Description of the task: Each entry that appears below should be restated exactly as it is.

◆ ◆ ◆ ◆ ◆ ◆ ◆

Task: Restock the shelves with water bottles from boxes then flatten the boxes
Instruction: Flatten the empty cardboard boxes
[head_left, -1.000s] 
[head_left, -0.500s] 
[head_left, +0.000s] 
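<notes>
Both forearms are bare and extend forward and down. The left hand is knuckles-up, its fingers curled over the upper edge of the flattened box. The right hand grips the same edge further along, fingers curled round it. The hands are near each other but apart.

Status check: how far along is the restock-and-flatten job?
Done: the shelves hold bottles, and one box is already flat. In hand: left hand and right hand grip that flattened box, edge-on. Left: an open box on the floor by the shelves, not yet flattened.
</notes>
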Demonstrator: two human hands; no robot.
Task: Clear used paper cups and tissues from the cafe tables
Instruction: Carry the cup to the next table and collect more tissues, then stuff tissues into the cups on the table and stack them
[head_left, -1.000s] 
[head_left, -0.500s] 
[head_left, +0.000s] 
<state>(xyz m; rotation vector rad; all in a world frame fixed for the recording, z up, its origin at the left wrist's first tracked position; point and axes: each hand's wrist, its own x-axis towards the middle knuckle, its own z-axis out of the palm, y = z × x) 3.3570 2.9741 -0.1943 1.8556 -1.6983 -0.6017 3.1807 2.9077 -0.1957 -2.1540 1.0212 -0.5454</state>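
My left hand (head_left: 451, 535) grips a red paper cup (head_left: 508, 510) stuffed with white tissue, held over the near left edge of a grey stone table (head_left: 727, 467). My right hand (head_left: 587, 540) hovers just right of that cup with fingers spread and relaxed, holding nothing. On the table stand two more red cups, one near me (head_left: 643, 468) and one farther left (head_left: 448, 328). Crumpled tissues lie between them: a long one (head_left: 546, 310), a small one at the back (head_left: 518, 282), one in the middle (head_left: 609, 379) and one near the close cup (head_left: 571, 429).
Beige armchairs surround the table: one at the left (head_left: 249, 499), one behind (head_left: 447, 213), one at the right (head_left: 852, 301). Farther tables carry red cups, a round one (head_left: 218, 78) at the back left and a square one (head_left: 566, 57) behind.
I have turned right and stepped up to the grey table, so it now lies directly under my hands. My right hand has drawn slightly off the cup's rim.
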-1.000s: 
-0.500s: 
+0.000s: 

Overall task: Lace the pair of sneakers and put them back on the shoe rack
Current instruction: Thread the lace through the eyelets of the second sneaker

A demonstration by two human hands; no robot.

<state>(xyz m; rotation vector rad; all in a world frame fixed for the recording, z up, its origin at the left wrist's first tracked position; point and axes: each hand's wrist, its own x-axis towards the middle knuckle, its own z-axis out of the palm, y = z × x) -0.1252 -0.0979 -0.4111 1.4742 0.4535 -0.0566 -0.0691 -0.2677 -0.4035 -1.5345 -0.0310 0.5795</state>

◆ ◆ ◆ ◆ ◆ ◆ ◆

Task output:
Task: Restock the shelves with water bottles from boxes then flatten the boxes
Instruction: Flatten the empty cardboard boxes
[head_left, -1.000s] 
[head_left, -0.500s] 
[head_left, +0.000s] 
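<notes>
Both forearms are bare and extend forward and down. The left hand is knuckles-up, its fingers curled over the upper edge of the flattened box. The right hand grips the same edge further along, fingers curled round it. The hands are near each other but apart.

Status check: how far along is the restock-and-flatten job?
Done: the shelves hold bottles, and one box is already flat. In hand: left hand and right hand grip that flattened box, edge-on. Left: an open box on the floor by the shelves, not yet flattened.
</notes>
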Demonstrator: two human hands; no robot.
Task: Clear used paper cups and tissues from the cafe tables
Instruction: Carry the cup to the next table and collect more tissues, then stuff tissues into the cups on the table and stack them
[head_left, -1.000s] 
[head_left, -0.500s] 
[head_left, +0.000s] 
<state>(xyz m; rotation vector rad; all in a world frame fixed for the recording, z up, its origin at the left wrist's first tracked position; point and axes: each hand's wrist, its own x-axis towards the middle knuckle, its own z-axis out of the palm, y = z × x) 3.3570 2.9741 -0.1943 1.8556 -1.6983 -0.6017 3.1807 2.9077 -0.1957 -2.1540 1.0212 -0.5454</state>
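My left hand (head_left: 451, 535) grips a red paper cup (head_left: 508, 510) stuffed with white tissue, held over the near left edge of a grey stone table (head_left: 727, 467). My right hand (head_left: 587, 540) hovers just right of that cup with fingers spread and relaxed, holding nothing. On the table stand two more red cups, one near me (head_left: 643, 468) and one farther left (head_left: 448, 328). Crumpled tissues lie between them: a long one (head_left: 546, 310), a small one at the back (head_left: 518, 282), one in the middle (head_left: 609, 379) and one near the close cup (head_left: 571, 429).
Beige armchairs surround the table: one at the left (head_left: 249, 499), one behind (head_left: 447, 213), one at the right (head_left: 852, 301). Farther tables carry red cups, a round one (head_left: 218, 78) at the back left and a square one (head_left: 566, 57) behind.
I have turned right and stepped up to the grey table, so it now lies directly under my hands. My right hand has drawn slightly off the cup's rim.
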-1.000s: 
-0.500s: 
+0.000s: 

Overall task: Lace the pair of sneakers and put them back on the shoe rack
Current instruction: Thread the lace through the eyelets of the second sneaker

A demonstration by two human hands; no robot.

<state>(xyz m; rotation vector rad; all in a world frame fixed for the recording, z up, its origin at the left wrist's first tracked position; point and axes: each hand's wrist, its own x-axis towards the middle knuckle, its own z-axis out of the palm, y = z × x) -0.1252 -0.0979 -0.4111 1.4742 0.4535 -0.0566 -0.0691 -0.2677 -0.4035 -1.5345 -0.0310 0.5795</state>

The response to the exercise is now complete.